Task: In full and word for word, copy the listing; no pictures belong in the copy.
Start of Data below
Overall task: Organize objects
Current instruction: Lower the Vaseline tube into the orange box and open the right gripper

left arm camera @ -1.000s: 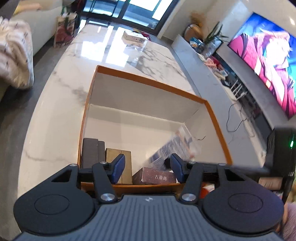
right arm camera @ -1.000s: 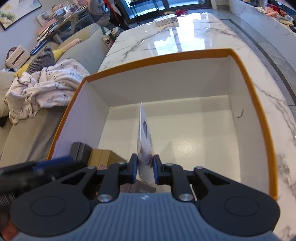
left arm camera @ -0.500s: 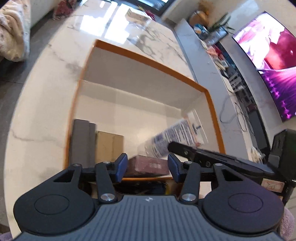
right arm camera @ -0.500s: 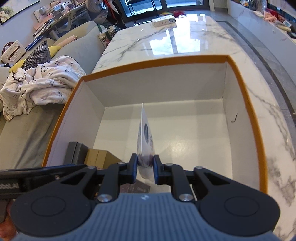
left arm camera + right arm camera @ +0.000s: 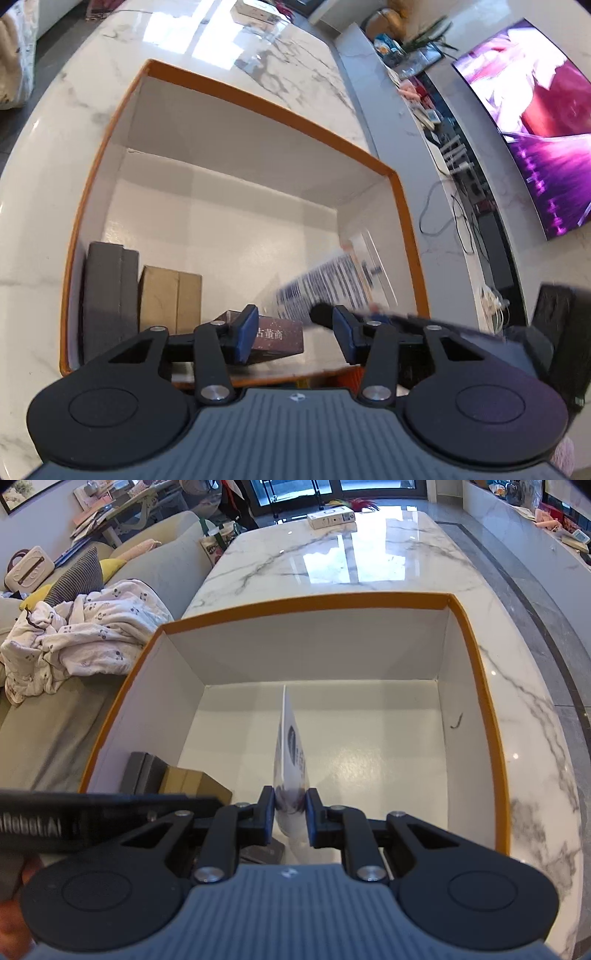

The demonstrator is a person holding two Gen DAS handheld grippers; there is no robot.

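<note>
Over the orange-rimmed box point(image 5: 480, 686) on the marble tabletop point(image 5: 369, 565), the right hand-held gripper point(image 5: 290, 814) pinches a thin printed packet point(image 5: 290, 753) upright, while the left hand-held gripper point(image 5: 293, 334) is closing, empty, above a maroon box point(image 5: 279, 338).

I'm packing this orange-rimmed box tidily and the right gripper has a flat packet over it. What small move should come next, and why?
Probably lower the flat packet to the bare floor of the box beside the maroon box, then release. The right gripper is clamped on it, held edge-up above open space, while the grey box and brown box fill the near left corner.
</note>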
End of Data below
Expected output:
Overall task: Organize objects
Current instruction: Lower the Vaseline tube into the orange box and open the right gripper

left arm camera @ -1.000s: 
right arm camera @ -1.000s: 
left arm camera @ -0.500s: 
right arm camera @ -0.500s: 
left arm camera + right arm camera @ +0.000s: 

The demonstrator is a person holding two Gen DAS handheld grippers; there is no robot.

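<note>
Over the orange-rimmed box point(image 5: 480, 686) on the marble tabletop point(image 5: 369, 565), the right hand-held gripper point(image 5: 290, 814) pinches a thin printed packet point(image 5: 290, 753) upright, while the left hand-held gripper point(image 5: 293, 334) is closing, empty, above a maroon box point(image 5: 279, 338).

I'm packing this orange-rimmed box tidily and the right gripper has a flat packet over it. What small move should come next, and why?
Probably lower the flat packet to the bare floor of the box beside the maroon box, then release. The right gripper is clamped on it, held edge-up above open space, while the grey box and brown box fill the near left corner.
</note>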

There is nothing else to this exercise.